▶ Goal of the exercise
Go to the line below that has "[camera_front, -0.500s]", print it and each line after it exactly, and stop after the line that has "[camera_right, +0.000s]"; leave out pictures.

==== Dataset excerpts

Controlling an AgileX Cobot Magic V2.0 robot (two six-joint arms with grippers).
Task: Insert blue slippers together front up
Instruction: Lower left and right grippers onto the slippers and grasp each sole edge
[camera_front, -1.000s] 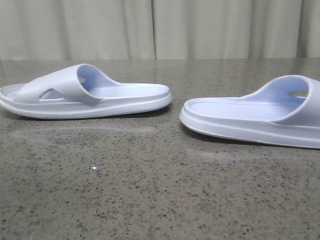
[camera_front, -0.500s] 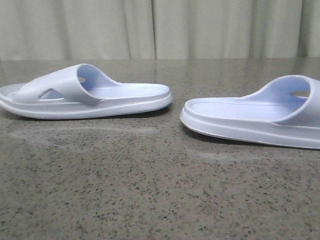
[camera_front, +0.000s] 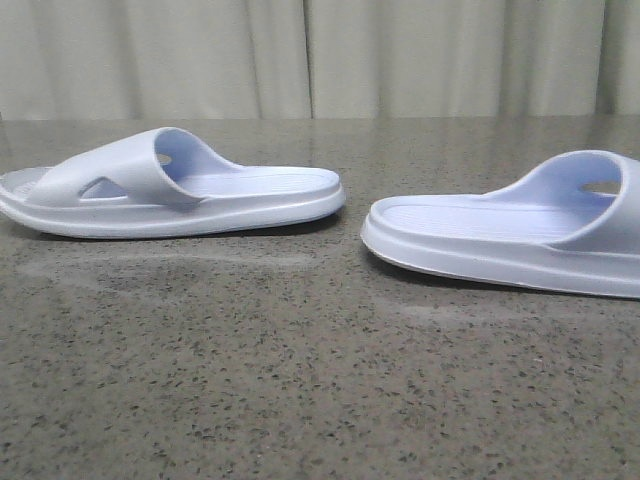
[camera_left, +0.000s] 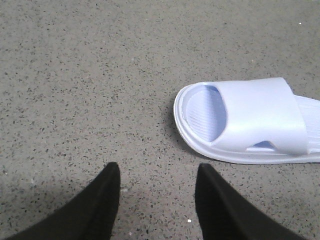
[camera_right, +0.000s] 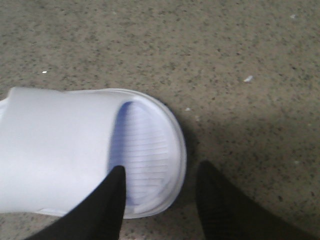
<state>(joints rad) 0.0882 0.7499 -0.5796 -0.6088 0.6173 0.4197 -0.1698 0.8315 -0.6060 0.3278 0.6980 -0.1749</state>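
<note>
Two pale lavender-blue slippers lie sole-down on the speckled stone table, heels toward each other. The left slipper (camera_front: 170, 185) has its toe at the left; the right slipper (camera_front: 510, 230) runs off the right edge. No gripper shows in the front view. In the left wrist view my left gripper (camera_left: 157, 172) is open and empty above bare table, with the left slipper's toe end (camera_left: 240, 120) a little ahead and to one side. In the right wrist view my right gripper (camera_right: 160, 175) is open, its fingers straddling the toe rim of the right slipper (camera_right: 75, 150).
The grey speckled stone table (camera_front: 300, 380) fills the near ground. A pale curtain (camera_front: 320, 55) hangs behind the table's far edge. A few small white specks (camera_right: 248, 78) lie on the surface.
The two slippers have barely shifted. A small bright speck on the near table surface a second ago no longer shows.
</note>
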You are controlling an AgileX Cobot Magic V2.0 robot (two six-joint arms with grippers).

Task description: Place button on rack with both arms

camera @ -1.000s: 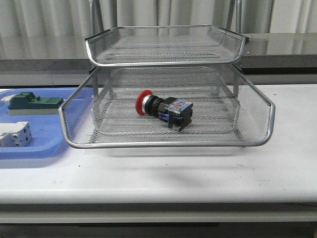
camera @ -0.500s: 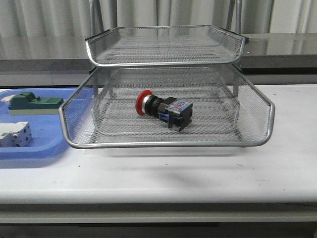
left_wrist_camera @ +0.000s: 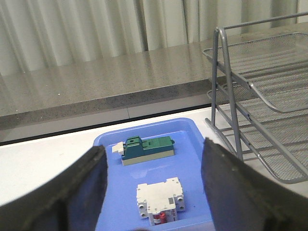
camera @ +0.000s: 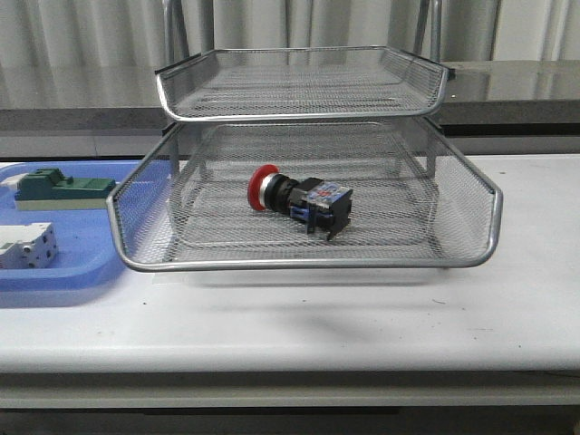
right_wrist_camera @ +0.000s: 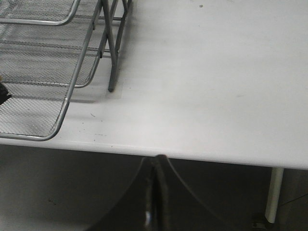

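The left gripper (left_wrist_camera: 153, 192) is spread wide and empty, with the blue tray (left_wrist_camera: 192, 132) ahead of it. The right gripper (right_wrist_camera: 155, 192) is pressed together, holding nothing, off the worktop (right_wrist_camera: 207, 91) edge. The button (camera: 299, 200) lies in the rack (camera: 308, 263), on its lower tier, well away from both. Nothing has moved since a second ago.

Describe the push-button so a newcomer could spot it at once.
Find the large silver wire-mesh letter rack on the white table. In its lower visible tier lies the push-button, on its side: red mushroom head, black body, blue-black rear block. The green block and white block sit in the blue tray instead.
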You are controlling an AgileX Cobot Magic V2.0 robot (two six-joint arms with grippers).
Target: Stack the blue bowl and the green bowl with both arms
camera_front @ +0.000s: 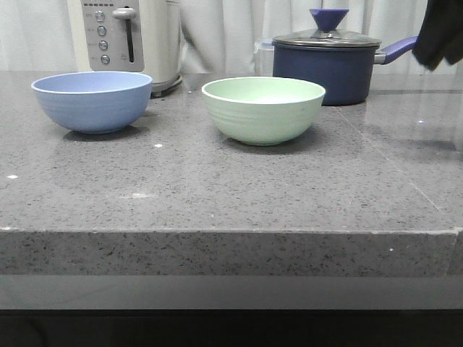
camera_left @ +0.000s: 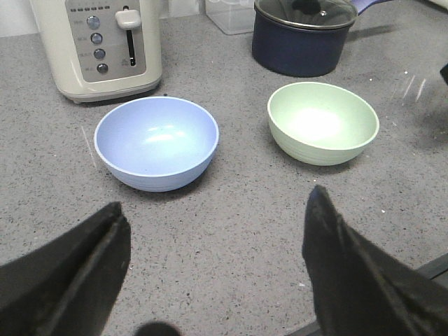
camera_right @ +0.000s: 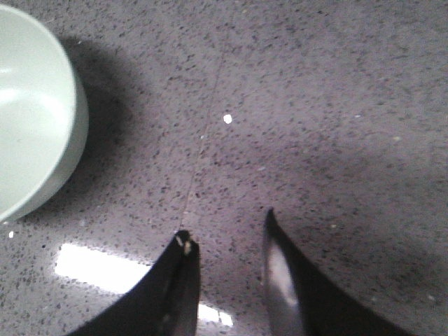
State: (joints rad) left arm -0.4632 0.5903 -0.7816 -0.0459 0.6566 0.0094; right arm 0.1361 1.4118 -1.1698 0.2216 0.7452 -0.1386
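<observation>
Speckled grey stone of the desk (camera_front: 231, 249) fills the foreground of the front view, its thick front edge closest to the camera. Farther back on it, the blue bowl (camera_front: 92, 101) sits upright toward the left, and the green bowl (camera_front: 263, 109) sits upright near the middle; the two are apart, with bare desk between them. Behind the blue bowl stands a cream toaster (camera_front: 130, 36), and behind and to the right of the green bowl stands a dark navy saucepan (camera_front: 325, 69) with a glass lid. A dark piece of the right arm (camera_front: 440, 32) shows at the upper right corner of the front view.

From the left wrist view, the left pincer (camera_left: 213, 231) hovers above the desk with its fingers (camera_left: 91, 259) spread wide, holding nothing; both bowls lie beyond it, the blue bowl (camera_left: 157, 142) beside the green bowl (camera_left: 323, 122).

From the right wrist view, the right pincer (camera_right: 227, 238) has its fingers (camera_right: 178, 280) parted by a narrow gap and empty, above bare desk, with the green bowl (camera_right: 35, 133) near it but not touched
</observation>
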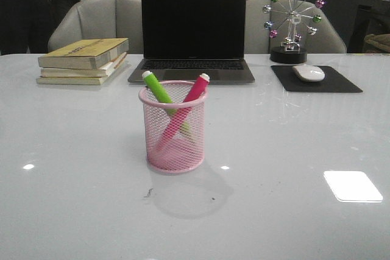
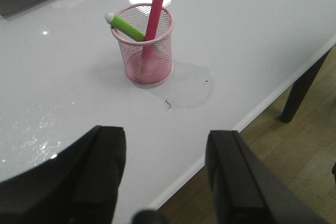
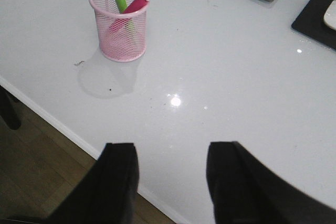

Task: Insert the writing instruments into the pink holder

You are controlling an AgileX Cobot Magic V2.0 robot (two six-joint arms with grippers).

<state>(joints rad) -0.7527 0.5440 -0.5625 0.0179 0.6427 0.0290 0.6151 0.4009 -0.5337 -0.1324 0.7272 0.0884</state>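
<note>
Seemingly glossy white table (image 1: 292, 144), office.

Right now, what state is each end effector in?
Left end effector: open, holding nothing, back from the pink wire-mesh pen cup.
Right end effector: open, holding nothing.

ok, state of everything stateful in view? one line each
pink holder: upright, holds both markers
green marker: in holder, leaning left
pink marker: in holder, leaning right, crossing the green
laptop: lid open, screen dark
left gripper: open, empty
right gripper: open, empty
</note>
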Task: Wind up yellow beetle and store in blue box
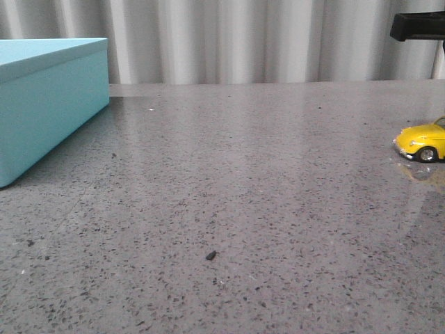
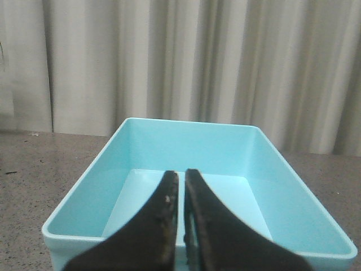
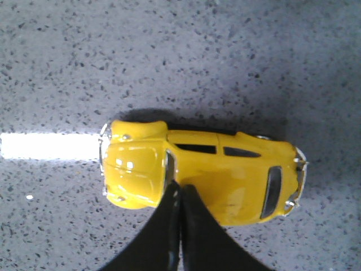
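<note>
The yellow beetle point(image 1: 421, 141) stands on its wheels at the table's far right edge, partly cut off in the front view. In the right wrist view the beetle point(image 3: 225, 169) is seen from above. My right gripper point(image 3: 180, 185) hangs over its roof, jaws shut with nothing between them. The blue box point(image 1: 49, 104) stands at the far left of the table. In the left wrist view the blue box point(image 2: 186, 141) is open and empty. My left gripper point(image 2: 181, 172) is shut and empty at the box's near rim.
The grey speckled tabletop point(image 1: 229, 181) stretches between box and car. A small dark speck point(image 1: 211, 255) lies near the front. A pleated curtain point(image 1: 243, 42) hangs behind the table. A black part point(image 1: 417, 26) juts in at the top right above the car.
</note>
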Motion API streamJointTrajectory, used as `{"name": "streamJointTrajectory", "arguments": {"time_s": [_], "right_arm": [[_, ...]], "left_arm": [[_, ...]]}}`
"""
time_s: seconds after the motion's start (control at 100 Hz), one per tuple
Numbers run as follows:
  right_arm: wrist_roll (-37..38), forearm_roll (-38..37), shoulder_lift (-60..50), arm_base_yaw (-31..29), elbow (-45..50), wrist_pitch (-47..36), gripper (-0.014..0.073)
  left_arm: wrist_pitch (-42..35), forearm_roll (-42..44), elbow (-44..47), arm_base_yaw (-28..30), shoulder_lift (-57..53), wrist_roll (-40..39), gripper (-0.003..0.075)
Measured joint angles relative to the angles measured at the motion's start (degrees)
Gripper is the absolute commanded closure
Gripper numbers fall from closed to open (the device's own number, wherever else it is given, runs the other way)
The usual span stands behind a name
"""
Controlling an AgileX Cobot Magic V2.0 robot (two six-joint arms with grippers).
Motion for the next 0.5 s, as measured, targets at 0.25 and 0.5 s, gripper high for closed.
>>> {"name": "streamJointTrajectory", "arguments": {"time_s": [0.25, 0.5], "right_arm": [[0.0, -1.82, 0.0, -4.01, 0.0, 0.81, 0.0655], [0.0, -4.78, 0.17, -7.18, -0.04, 1.88, 0.0655]], "left_arm": [[0.0, 0.0, 0.0, 0.0, 0.0, 0.0, 0.0741], [0.0, 0.0, 0.0, 0.0, 0.0, 0.0, 0.0741]]}}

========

▶ Output of the exercise
[camera_front, -0.500s] 
[camera_front, +0.000s] 
[camera_left, +0.000s] 
[camera_right, +0.000s] 

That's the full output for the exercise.